**What is expected:**
Using the material below, print the line that contains "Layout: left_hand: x", the line that contains "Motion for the", and every line in between, exactly and nothing else.

**Collected data:**
>>>>

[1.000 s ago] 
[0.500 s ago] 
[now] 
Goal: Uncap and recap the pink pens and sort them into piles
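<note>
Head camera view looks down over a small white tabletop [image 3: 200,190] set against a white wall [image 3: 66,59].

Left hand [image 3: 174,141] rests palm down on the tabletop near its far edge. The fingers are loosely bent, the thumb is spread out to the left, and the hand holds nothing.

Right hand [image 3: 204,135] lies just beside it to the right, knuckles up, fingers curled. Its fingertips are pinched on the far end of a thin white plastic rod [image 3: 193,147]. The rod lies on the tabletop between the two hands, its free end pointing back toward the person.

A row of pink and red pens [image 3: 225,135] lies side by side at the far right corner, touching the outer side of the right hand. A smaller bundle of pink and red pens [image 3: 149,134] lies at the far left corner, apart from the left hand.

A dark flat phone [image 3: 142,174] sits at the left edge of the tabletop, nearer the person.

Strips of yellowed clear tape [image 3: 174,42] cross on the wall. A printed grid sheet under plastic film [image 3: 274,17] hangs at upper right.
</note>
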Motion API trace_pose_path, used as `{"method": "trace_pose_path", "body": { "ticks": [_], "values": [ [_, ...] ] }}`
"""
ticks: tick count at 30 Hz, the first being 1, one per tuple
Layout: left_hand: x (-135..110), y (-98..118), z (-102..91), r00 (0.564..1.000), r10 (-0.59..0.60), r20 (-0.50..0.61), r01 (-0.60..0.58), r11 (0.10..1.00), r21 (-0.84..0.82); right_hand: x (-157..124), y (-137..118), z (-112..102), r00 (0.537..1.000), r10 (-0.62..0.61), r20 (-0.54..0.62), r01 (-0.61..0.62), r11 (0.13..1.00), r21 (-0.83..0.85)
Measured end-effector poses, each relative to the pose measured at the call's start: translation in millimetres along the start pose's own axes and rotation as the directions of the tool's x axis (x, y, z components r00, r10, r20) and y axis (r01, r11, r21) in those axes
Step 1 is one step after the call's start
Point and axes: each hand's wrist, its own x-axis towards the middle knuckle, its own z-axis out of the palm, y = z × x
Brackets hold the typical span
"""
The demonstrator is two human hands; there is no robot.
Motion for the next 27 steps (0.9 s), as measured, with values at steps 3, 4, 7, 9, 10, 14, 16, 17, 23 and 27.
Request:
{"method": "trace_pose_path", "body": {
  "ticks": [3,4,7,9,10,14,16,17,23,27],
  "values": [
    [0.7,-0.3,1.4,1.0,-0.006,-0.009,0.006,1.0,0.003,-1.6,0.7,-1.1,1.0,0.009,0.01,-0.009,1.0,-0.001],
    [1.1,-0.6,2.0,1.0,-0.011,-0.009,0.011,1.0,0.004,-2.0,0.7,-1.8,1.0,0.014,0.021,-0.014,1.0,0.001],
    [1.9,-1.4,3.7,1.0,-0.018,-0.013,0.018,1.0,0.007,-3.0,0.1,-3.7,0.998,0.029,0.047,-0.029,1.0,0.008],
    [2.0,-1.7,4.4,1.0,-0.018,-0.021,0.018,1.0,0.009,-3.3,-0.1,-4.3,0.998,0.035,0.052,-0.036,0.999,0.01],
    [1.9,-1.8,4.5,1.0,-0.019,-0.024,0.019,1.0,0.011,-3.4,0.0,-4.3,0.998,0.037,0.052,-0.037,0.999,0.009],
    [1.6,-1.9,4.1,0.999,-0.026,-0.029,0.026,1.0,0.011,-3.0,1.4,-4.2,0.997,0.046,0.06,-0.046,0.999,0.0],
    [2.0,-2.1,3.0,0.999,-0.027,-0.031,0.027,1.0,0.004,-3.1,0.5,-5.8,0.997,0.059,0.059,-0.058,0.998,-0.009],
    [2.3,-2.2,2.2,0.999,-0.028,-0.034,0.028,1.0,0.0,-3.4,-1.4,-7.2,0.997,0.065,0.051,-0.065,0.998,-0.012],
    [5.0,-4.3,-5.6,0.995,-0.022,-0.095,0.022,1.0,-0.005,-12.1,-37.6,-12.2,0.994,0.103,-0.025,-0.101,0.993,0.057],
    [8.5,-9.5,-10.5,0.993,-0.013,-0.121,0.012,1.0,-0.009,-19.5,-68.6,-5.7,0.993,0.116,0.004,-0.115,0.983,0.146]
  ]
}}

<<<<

**Answer below:**
Layout: left_hand: x (-135..110), y (-98..118), z (-102..91), r00 (0.564..1.000), r10 (-0.59..0.60), r20 (-0.50..0.61), r01 (-0.60..0.58), r11 (0.10..1.00), r21 (-0.84..0.82); right_hand: x (-157..124), y (-137..118), z (-112..102), r00 (0.537..1.000), r10 (-0.62..0.61), r20 (-0.54..0.62), r01 (-0.61..0.62), r11 (0.13..1.00), r21 (-0.83..0.85)
Measured end-effector poses, each relative to the pose measured at the call's start: translation in millimetres along the start pose's own axes and rotation as the directions of the tool's x axis (x, y, z components r00, r10, r20) and y axis (r01, r11, r21) in those axes
Step 1 is one step after the call's start
Point and axes: each hand's wrist, its own x-axis towards the middle knuckle, its own z-axis out of the palm, y = z × x
Brackets hold the typical span
"""
The demonstrator is two human hands; there is no robot.
Motion for the next 27 steps (0.9 s), as measured, with values at steps 3, 4, 7, 9, 10, 14, 16, 17, 23 and 27.

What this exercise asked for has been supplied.